Çok ileriye gitmeye gerek yok. Gelin, ülkemizde şimdiden görülen ve kıyamet alameti niteliğindeki tuhaflıklara bakalım;
Nisan ve ekim aylarında yumurtlaması gereken deve kuşları bu yıl -kış mevsimindeki sıcaklıklar sebebiyle- mevsimleri karıştırıp yumurtlamaya başladı;
Ocak ayında, Adana'nın Kozan ilçesine bağlı bir mahallenin bahçesindeki bir kayısı ağacının hem çiçek açmış hem de çağla halinde meyve vermedi;
Adeta bahar havasının hüküm sürdüğü Erzincan’da kovandan çıkmaması gereken arılar bahar aylarındaki gibi kovanlarını terk etmeye başlamış ve epeydir çalışan arılar kış moduna girememiş. Bu şekilde devam ederse arıları yemleme ihtiyacı devam edecek. Bu şartlarda bal elde etme ihtimali çok az;
Sivas’ta beklenen karın yağmaması nedeniyle ayılar da kış uykusuna yatamadı;
Manisa'nın Sarıgöl ilçesindeki üzüm bağında kendiliğinden yetişmiş ayçiçeğine rastlandı;
Antalya'da hava sıcaklığı 20 dereceye yakın hissedilirken, deniz suyu sıcaklığı da hava sıcaklığı ile eşitlendi ve Akdeniz’de bazı balık türlerinin üreme döneminde sapma meydana geldi. Balıkların üreme ve beslenme göçleri etkilendi;
Batı Karadeniz'de beklenilen kar yağışının olmaması nedeniyle fındık doğal sürecini tamamlayamıyor…
***
Ve…
Araştırmalar, su konusunda bir gelişme kaydedilmediği takdirde 2040 yılına kadar dünya nüfusunun yarısından fazlasının su kıtlığı ile karşı karşıya kalacağını gösteriyor.

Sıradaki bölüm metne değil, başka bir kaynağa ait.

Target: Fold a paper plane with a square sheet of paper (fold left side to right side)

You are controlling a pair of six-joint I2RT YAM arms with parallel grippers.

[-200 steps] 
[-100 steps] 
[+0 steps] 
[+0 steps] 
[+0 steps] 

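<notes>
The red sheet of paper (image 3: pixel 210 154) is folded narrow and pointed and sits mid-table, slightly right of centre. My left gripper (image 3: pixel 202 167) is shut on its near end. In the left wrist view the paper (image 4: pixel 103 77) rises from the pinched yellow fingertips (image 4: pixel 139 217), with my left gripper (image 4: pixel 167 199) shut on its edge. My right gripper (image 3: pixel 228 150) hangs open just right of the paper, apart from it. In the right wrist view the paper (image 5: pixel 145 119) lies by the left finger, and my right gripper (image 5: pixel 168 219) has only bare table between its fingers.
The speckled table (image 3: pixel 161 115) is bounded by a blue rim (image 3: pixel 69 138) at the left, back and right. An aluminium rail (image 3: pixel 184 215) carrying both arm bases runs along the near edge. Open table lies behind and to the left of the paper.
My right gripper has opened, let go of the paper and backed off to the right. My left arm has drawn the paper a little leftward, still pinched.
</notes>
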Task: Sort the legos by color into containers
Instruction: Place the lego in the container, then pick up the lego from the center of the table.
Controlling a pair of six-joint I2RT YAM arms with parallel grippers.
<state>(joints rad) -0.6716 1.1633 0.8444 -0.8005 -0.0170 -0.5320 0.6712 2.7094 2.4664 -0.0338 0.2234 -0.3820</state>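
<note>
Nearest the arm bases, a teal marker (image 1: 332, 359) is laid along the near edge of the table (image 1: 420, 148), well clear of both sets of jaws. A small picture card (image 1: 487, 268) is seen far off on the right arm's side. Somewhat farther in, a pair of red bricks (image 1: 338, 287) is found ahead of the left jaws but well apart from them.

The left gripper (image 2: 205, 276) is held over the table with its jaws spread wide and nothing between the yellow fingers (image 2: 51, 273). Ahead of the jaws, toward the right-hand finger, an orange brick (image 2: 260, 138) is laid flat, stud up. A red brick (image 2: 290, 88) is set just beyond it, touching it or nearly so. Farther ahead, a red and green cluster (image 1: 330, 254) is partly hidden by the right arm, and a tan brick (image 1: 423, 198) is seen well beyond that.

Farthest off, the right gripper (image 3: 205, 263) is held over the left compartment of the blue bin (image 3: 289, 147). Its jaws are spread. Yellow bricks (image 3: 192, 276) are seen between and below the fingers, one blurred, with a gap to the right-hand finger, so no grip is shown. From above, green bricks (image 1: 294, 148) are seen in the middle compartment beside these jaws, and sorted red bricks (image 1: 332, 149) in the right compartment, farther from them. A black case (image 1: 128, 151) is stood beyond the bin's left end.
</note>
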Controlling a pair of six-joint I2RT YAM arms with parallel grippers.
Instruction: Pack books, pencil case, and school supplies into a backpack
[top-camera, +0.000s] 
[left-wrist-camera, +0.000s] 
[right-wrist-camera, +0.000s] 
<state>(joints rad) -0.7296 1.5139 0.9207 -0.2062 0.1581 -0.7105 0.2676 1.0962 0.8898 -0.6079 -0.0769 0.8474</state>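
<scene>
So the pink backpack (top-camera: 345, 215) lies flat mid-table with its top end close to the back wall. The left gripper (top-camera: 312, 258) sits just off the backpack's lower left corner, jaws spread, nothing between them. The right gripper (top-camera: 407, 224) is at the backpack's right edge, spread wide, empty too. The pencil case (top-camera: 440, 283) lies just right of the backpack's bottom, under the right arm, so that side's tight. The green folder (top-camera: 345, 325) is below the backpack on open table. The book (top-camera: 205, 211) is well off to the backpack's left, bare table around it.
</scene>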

Bu süreçte yaşanması olası tarımda üretimin bitmesi, açlık, yoksulluk, hastalıklar ve aniden gelişebilecek bir yıkıcı iklim olaylarının ‘göç’ hareketlerini başlatacağını anlatıyor.
Geçmişte iklim felaketlerinin milyonlarca insanı göç etmeye ittiği görüldüğü üzere; 2050 yılına kadar 200 milyon kişinin yeni bir göç hareketine dahil olması da öngörüler arasında…
Küresel tabloda insanoğlunun doğanın tüm kaynaklarına ve birbirine yaklaşımına baktığımızda, gidişatın bizi distopik sona götüreceği su götürmez bir gerçek!